§ Your goal: Read through the data below and state how many of its lines contain the word "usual", adding nothing.

****

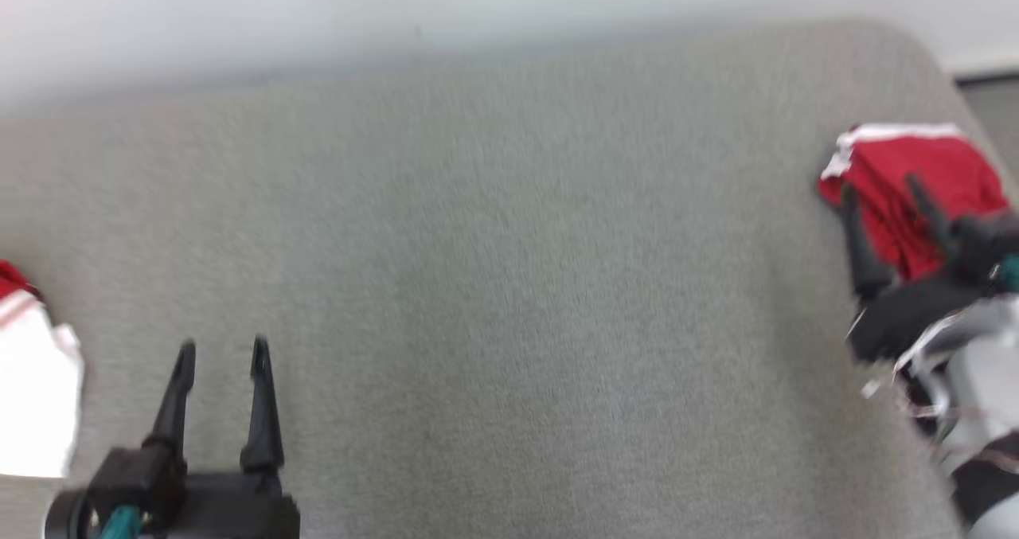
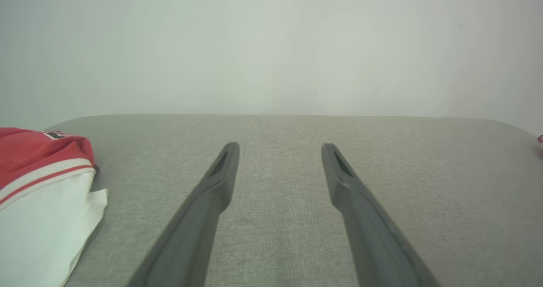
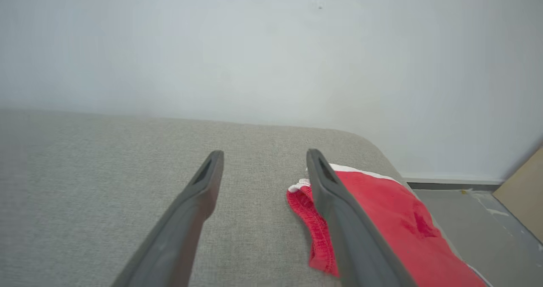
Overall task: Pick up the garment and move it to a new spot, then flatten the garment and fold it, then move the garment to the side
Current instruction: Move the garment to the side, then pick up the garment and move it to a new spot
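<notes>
Garment (image 1: 947, 165), red, folded, lies beside and beneath the right gripper's (image 1: 880, 186) outer finger, near the surface (image 1: 509, 284) edge. Its 2 fingers stand apart, nothing held; left gripper (image 1: 221, 356) likewise. Likely best: lift clear straight up, avoiding snagging the fold.

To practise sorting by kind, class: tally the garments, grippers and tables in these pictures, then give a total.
Garments: 2 (red garment, red-and-white garment)
Grippers: 2 (left gripper, right gripper)
Tables: 1 (grey table)
Total: 5
</notes>
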### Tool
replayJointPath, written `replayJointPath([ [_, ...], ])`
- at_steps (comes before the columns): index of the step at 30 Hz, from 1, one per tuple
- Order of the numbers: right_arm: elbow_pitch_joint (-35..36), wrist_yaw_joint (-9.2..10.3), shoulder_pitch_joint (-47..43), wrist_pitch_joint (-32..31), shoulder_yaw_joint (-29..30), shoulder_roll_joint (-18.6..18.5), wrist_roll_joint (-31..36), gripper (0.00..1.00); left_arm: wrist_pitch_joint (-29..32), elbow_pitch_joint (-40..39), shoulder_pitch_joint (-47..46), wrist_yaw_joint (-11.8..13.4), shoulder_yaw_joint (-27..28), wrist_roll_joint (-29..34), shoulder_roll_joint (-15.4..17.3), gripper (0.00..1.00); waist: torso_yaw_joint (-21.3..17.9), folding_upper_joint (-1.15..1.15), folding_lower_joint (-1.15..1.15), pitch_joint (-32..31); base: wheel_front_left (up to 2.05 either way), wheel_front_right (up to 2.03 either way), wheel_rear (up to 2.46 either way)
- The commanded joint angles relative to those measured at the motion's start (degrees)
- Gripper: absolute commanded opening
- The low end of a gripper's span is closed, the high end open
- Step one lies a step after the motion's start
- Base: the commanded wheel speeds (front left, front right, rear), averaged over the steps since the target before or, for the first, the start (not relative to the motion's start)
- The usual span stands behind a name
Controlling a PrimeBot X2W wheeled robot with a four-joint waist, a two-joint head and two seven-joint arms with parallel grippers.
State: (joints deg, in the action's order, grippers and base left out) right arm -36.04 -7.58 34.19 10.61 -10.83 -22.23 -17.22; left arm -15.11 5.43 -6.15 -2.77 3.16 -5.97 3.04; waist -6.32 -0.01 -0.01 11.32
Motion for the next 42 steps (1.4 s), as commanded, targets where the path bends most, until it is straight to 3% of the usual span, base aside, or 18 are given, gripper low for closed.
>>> replayJointPath([
  [1, 1.42, 0.15, -3.19, 0.23, 0.41, 1.04, -0.70, 1.00, -0.04, 0.43, 2.35, 0.36, 0.28, -0.10, -0.07, 1.00, 2.28, 0.01, 0.01, -9.00, 0.00, 0.00, 0.00],
  [17, 10.11, 0.15, -21.22, 2.32, 5.05, 13.33, 1.95, 1.00, -0.05, 1.98, 8.15, 2.68, 1.64, -2.56, -0.18, 1.00, 2.51, 0.01, 0.01, -14.51, 0.00, 0.00, 0.00],
  [24, 11.11, 0.15, -24.12, 1.26, 4.87, 15.17, 3.53, 1.00, -0.04, 4.24, 7.97, 3.62, 0.70, -3.26, -0.14, 1.00, 1.97, 0.01, 0.01, -14.81, 0.00, 0.00, 0.00],
  [42, 13.52, 0.15, -25.03, -0.45, 5.86, 14.81, 4.04, 1.00, -0.04, 6.94, 6.52, 3.27, 0.83, -4.77, -0.15, 1.00, 0.98, 0.01, 0.01, -14.44, 0.00, 0.00, 0.00],
])
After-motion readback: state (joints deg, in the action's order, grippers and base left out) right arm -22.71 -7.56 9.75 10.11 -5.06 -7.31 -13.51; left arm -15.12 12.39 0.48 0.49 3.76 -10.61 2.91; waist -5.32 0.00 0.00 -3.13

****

§ Exercise response: 2